Please give back each line of the material unchanged, but without the images.

*****

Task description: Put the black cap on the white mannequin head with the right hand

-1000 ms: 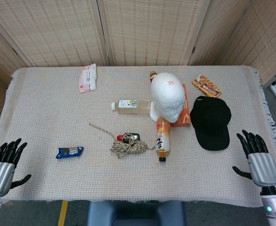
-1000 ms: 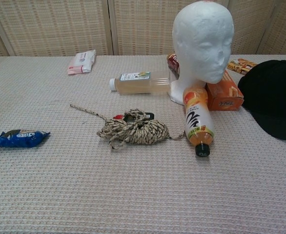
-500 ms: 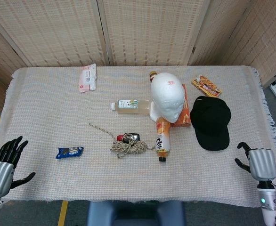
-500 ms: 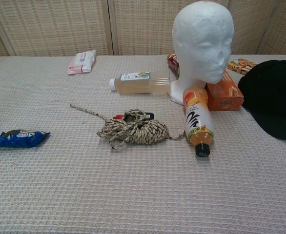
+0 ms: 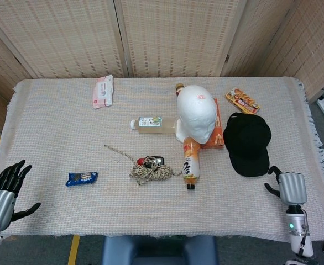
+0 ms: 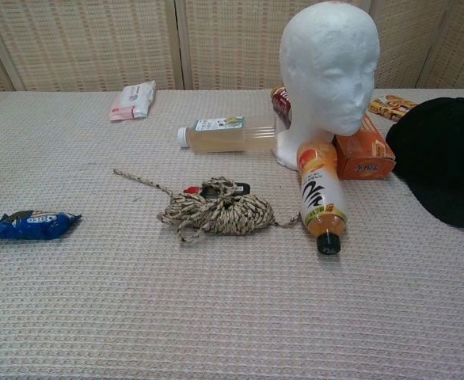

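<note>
The cap [image 5: 248, 142] is seen flat at 3 o'clock of the head [image 5: 197, 110]. The right hand [image 5: 291, 187] is empty; its finger spread cannot be told. The left hand [image 5: 1, 194] is spread wide.

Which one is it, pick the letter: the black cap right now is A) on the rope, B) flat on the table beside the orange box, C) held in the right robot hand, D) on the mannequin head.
B: the black cap lies flat on the table next to the orange box.

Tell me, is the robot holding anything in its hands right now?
No, nothing is held. The right hand hangs near the black cap without touching it, and the left hand is empty, fingers spread.
</note>
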You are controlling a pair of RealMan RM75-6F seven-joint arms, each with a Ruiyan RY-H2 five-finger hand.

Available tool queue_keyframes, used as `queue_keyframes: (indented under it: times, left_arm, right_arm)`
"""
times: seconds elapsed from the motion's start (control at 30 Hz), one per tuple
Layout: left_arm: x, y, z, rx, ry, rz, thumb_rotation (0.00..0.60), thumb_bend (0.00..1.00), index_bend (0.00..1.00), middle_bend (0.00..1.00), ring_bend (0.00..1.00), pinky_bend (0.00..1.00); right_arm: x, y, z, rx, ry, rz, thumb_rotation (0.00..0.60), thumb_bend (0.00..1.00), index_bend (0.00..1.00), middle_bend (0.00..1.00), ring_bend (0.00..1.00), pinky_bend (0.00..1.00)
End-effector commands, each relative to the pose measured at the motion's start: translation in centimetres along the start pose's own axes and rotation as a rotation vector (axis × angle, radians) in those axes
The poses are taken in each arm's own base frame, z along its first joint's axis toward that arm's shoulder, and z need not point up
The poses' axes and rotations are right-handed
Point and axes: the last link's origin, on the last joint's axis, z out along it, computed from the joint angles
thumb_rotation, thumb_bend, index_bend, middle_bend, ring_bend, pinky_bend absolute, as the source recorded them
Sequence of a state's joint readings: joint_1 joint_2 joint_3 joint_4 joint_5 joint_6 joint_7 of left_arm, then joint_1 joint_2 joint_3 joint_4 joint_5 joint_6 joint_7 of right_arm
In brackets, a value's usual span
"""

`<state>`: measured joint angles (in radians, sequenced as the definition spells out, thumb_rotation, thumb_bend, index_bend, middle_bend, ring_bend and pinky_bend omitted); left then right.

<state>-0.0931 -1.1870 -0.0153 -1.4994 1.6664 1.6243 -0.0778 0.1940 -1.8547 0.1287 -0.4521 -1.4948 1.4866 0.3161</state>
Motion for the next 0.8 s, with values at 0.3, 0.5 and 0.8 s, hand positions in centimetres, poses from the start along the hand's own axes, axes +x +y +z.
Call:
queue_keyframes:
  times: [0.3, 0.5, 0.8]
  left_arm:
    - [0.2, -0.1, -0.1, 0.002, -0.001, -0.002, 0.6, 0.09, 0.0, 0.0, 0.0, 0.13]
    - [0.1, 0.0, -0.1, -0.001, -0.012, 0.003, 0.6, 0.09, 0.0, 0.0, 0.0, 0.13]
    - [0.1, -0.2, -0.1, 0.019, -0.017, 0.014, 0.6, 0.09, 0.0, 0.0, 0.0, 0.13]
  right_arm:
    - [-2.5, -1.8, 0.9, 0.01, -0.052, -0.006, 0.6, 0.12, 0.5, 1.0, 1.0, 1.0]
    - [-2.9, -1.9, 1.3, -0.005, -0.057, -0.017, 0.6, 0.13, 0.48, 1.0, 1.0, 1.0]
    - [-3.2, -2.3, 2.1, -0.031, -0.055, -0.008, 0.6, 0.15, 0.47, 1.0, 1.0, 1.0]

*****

--- SOLUTION BELOW ---
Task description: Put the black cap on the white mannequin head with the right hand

-1000 ms: 
-1000 ms: 
-500 ms: 
-500 ms: 
+0 ms: 
+0 ms: 

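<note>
The cap [image 5: 248, 142] is seen flat at 3 o'clock of the head [image 5: 197, 110]. The right hand [image 5: 291, 187] is empty; its finger spread cannot be told. The left hand [image 5: 1, 194] is spread wide.

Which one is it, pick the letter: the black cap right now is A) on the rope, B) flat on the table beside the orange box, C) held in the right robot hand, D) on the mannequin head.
B: the black cap lies flat on the table next to the orange box.

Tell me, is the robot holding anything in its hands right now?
No, nothing is held. The right hand hangs near the black cap without touching it, and the left hand is empty, fingers spread.
</note>
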You are controlling a pair of RealMan RM75-6F seven-joint arms, each with a Ruiyan RY-H2 five-finger hand.

Available tool queue_keyframes, used as `queue_keyframes: (indented under it: times, left_arm, right_arm)`
"""
times: seconds elapsed from the motion's start (control at 30 Hz), one per tuple
Layout: left_arm: x, y, z, rx, ry, rz, thumb_rotation (0.00..0.60), thumb_bend (0.00..1.00), index_bend (0.00..1.00), middle_bend (0.00..1.00), ring_bend (0.00..1.00), pinky_bend (0.00..1.00); right_arm: x, y, z, rx, ry, rz, thumb_rotation (0.00..0.60), thumb_bend (0.00..1.00), index_bend (0.00..1.00), middle_bend (0.00..1.00), ring_bend (0.00..1.00), pinky_bend (0.00..1.00)
End-effector commands, each relative to the pose measured at the motion's start: translation in centimetres along the start pose's own axes and rotation as a rotation vector (axis × angle, radians) in those axes
The poses are taken in each arm's own base frame, z along its first joint's axis toward that arm's shoulder, and z need not point up
The poses' axes and rotations are right-handed
Point and axes: the last link's origin, on the last joint's axis, z out along it, computed from the joint angles
thumb_rotation, thumb_bend, index_bend, middle_bend, ring_bend, pinky_bend absolute, as the source recorded them
Sequence of a state's joint readings: joint_1 joint_2 joint_3 joint_4 joint_5 joint_6 joint_7 of left_arm, then joint_1 joint_2 joint_3 joint_4 joint_5 joint_6 joint_7 of right_arm
In brackets, a value's usual span
"""

`<state>`: measured joint angles (in radians, sequenced as the definition spells out, thumb_rotation, thumb_bend, index_bend, middle_bend, ring_bend and pinky_bend omitted); left then right.

<state>-0.0931 -1.1870 -0.0153 -1.4994 1.6664 1.6243 -0.0778 0.1940 -1.8547 0.1287 -0.4521 -1.4948 1.4866 0.3161</state>
Motion for the next 0.8 s, with values at 0.3, 0.5 and 0.8 s, hand positions in centimetres, poses from the start along the hand's own axes, axes +x +y +z.
Call:
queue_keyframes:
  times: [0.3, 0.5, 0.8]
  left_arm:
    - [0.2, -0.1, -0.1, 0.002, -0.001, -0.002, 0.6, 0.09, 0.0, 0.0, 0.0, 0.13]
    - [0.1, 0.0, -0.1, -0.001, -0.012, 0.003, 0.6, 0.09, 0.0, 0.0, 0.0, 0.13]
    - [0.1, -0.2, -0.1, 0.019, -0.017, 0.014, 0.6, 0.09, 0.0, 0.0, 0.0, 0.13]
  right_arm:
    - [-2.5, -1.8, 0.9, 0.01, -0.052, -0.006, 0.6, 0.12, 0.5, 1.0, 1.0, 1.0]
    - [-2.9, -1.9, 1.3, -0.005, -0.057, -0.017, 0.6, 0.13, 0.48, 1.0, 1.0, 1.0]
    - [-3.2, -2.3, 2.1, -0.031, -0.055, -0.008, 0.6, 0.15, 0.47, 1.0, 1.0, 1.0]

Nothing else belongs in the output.